Freud, Binswanger, Foucault : la psychanalyse à l’épreuve critique de la phénoménologie

Élaborée pour l’essentiel à partir de la clinique des névroses, la métapsychologie freudienne, à travers ses deux topiques successives, ne permet de conceptualiser qu’imparfaitement les expériences d’abolition, de néantisation, de dissolution du monde, fréquemment rencontrées dans les psychoses. Le refoulement – Verdrängung –, caractéristique de la névrose, demeure en effet le concept pivot de toute l’élaboration de la clinique freudienne, à partir duquel se dégagent progressivement les notions de déni – Verleugnung –, dans la perversion, et de rejet – Verwerfung – dans la psychose.
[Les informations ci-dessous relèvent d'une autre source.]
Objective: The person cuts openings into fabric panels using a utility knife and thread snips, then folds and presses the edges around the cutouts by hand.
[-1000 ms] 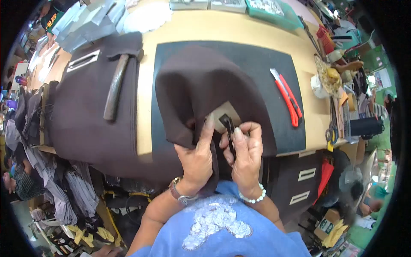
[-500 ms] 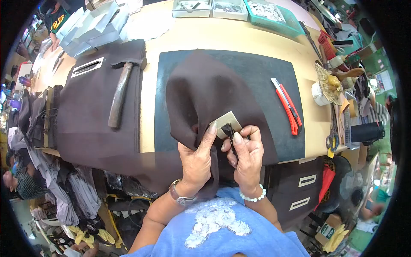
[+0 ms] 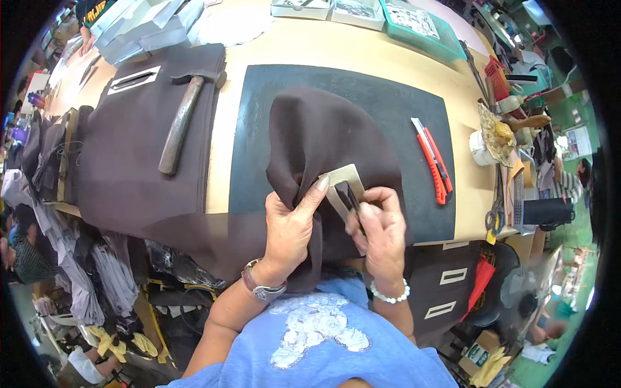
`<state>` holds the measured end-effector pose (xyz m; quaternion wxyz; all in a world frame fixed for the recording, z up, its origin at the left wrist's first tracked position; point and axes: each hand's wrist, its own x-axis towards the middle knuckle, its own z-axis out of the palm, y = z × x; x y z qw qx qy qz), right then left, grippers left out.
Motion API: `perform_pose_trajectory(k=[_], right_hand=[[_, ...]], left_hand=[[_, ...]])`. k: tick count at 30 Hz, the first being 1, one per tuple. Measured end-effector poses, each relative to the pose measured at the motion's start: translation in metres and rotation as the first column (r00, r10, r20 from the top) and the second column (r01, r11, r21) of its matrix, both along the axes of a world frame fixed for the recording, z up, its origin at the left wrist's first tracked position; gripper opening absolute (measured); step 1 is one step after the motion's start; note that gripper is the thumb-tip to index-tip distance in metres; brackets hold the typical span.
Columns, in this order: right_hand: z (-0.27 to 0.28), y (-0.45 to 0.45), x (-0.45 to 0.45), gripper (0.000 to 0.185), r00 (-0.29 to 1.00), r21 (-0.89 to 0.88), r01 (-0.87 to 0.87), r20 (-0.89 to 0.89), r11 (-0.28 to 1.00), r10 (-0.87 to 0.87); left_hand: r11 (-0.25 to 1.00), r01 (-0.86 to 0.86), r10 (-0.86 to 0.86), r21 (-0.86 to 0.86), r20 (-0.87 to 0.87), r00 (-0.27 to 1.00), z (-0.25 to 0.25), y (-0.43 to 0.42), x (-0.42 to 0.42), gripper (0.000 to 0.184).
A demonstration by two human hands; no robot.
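A piece of dark brown fabric [image 3: 339, 132] is bunched up in front of me. On it sits a beige rectangular patch [image 3: 348, 173] with a long slot, where dark cloth [image 3: 346, 193] shows folded in the opening. My left hand [image 3: 291, 226] grips the fabric at the patch's left edge, thumb on top and fingers hidden in the folds. At the patch's right side, my right hand [image 3: 383, 229] is closed with its fingertips pinching the dark cloth by the slot; it is slightly blurred.
A black mat [image 3: 259, 142] lies under the work, with a red box cutter [image 3: 435, 161] on it. At left a hammer [image 3: 181, 123] rests on stacked brown fabric [image 3: 142, 155]. Boxes [image 3: 356, 13] stand at the back; a white pot [image 3: 482, 149] and scissors [image 3: 495, 216] are at right.
My right hand has drawn down and right, and the slot in the beige patch now shows longer. The fabric's raised peak has sunk into a rounder fold. The camera view has shifted slightly.
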<state>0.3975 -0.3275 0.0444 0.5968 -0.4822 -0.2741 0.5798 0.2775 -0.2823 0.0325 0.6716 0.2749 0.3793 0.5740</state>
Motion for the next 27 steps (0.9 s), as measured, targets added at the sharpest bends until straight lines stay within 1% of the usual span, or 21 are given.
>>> perform_pose_trajectory(k=[1,2,3,4,6,7,8,9,11,12,13,14,16,17,19,22,23,24,25,26,27], right_hand=[[0.001,-0.004,0.005,0.035,0.997,0.062,-0.025,0.077,0.998,0.02],[0.008,-0.007,0.006,0.038,0.973,0.137,-0.021,0.231,0.99,-0.011],[0.016,-0.007,0.013,0.037,0.82,0.181,-0.096,0.571,0.979,-0.025],[0.021,-0.007,0.021,0.038,0.554,0.193,-0.179,0.83,0.965,-0.064],[0.022,0.008,0.03,0.042,0.311,0.337,-0.376,0.923,0.863,-0.226],[0.021,0.014,0.034,0.045,0.191,0.382,-0.483,0.924,0.788,-0.33],[0.019,0.018,0.039,0.051,0.089,0.367,-0.556,0.918,0.746,-0.386],[0.023,0.022,0.039,0.046,0.054,0.371,-0.597,0.903,0.712,-0.425],[0.027,0.027,0.038,0.033,-0.008,0.347,-0.664,0.882,0.662,-0.471],[0.026,0.031,0.039,0.03,0.031,0.372,-0.679,0.875,0.632,-0.482],[0.03,0.032,0.038,0.028,0.012,0.354,-0.68,0.881,0.642,-0.473],[0.033,0.033,0.036,0.026,-0.006,0.337,-0.679,0.886,0.652,-0.463],[0.032,0.035,0.029,0.024,0.075,0.362,-0.618,0.911,0.698,-0.406],[0.031,0.036,0.025,0.023,0.119,0.371,-0.586,0.919,0.721,-0.376],[0.033,0.039,0.019,0.022,0.251,0.376,-0.488,0.925,0.788,-0.287],[0.033,0.047,0.008,0.015,0.446,0.331,-0.323,0.879,0.886,-0.166],[0.03,0.052,0.004,0.015,0.498,0.306,-0.275,0.856,0.911,-0.137],[0.026,0.055,0.003,0.015,0.549,0.275,-0.23,0.829,0.934,-0.109],[0.02,0.054,0.003,0.024,0.761,0.164,-0.116,0.648,0.98,-0.019],[0.015,0.05,0.005,0.029,0.805,0.168,-0.159,0.592,0.973,0.029],[0.01,0.045,0.007,0.033,0.842,0.172,-0.199,0.533,0.965,0.079]], left_hand=[[0.999,0.03,-0.03,-0.011,0.016,0.999,0.002,0.001,-0.002,0.016],[0.998,0.062,-0.061,-0.02,0.031,0.998,0.005,0.002,-0.004,0.016],[0.995,0.096,-0.095,-0.03,0.046,0.994,0.007,0.002,-0.006,0.016],[0.993,0.118,-0.118,-0.015,0.019,0.993,0.007,0.001,-0.007,0.017],[0.986,0.164,-0.163,0.027,-0.035,0.986,0.007,0.001,-0.007,0.017],[0.985,0.16,-0.154,0.059,-0.099,0.983,0.01,0.0,-0.006,0.017],[0.983,0.154,-0.137,0.096,-0.164,0.977,0.013,-0.002,-0.006,0.017],[0.973,0.201,-0.172,0.111,-0.229,0.958,0.01,-0.002,-0.009,0.017],[0.96,0.234,-0.194,0.152,-0.241,0.951,0.01,-0.002,-0.011,0.018],[0.951,0.261,-0.217,0.166,-0.247,0.945,0.01,-0.002,-0.013,0.018],[0.943,0.296,-0.256,0.155,-0.234,0.938,0.011,-0.003,-0.014,0.018],[0.932,0.324,-0.275,0.164,-0.263,0.925,0.014,-0.003,-0.017,0.018],[0.928,0.314,-0.248,0.199,-0.298,0.922,0.01,-0.002,-0.021,0.017],[0.93,0.303,-0.246,0.205,-0.265,0.933,0.011,-0.002,-0.021,0.017],[0.935,0.281,-0.24,0.217,-0.197,0.951,0.013,0.0,-0.022,0.017],[0.935,0.314,-0.279,0.162,-0.211,0.937,0.018,-0.006,-0.023,0.017],[0.941,0.3,-0.26,0.156,-0.233,0.937,0.023,-0.008,-0.023,0.02],[0.953,0.249,-0.215,0.172,-0.196,0.957,0.027,-0.008,-0.026,0.021],[0.962,0.196,-0.166,0.192,-0.162,0.973,0.03,-0.006,-0.031,0.021],[0.969,0.139,-0.117,0.205,-0.119,0.986,0.032,-0.005,-0.036,0.022],[0.988,0.078,-0.06,0.133,-0.136,0.989,0.034,-0.001,-0.045,0.022]])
Chez Binswanger, le recours aux philosophies husserlienne et heideggerienne ne cesse de venir jouer comme instance critique pour faire travailler et se métamorphoser les concepts freudiens. Située à la croisée des champs respectifs de la psychiatrie clinique et de la psychanalyse, la Daseinsanalyse participe de cette critique phénoménologique des concepts analytiques, appelée par la nature même des troubles psychotiques présentés par les patients. Comme l’écrit Jean Gillibert dans la préface à la Correspondance Freud- Binswanger : « Binswanger “opère” en psychanalyse avec ses malades hospitalisés, mais il se réserve, dans le cadre de la psychiatrie et de la psychologie générale, de les décrire phénoménologiquement et existentiellement ». Le phénomène psychotique n’est pas en effet sans solliciter méthode et théorie phénoménologiques. Pour Mareike Wolf, la question centrale est ici celle de la corporéité : « Ce que la psychanalyse appelle l’inconscient ne se laisse décrire et comprendre positivement qu’à partir du moment où l’inconscient est intégré dans la continuité d’une recherche de structure anthropologique, et là primordialement dans le complexe de la corporéité – Leiblichkeit –, et s’il est mis en lumière depuis ce lieu ». Il convient donc, comme le remarque Pierre Fédida, d’« éviter le contresens trop répandu selon lequel Binswanger serait un disciple dissident de Freud, remplaçant la psyché par le Dasein, une notion positive par une entité romantique ».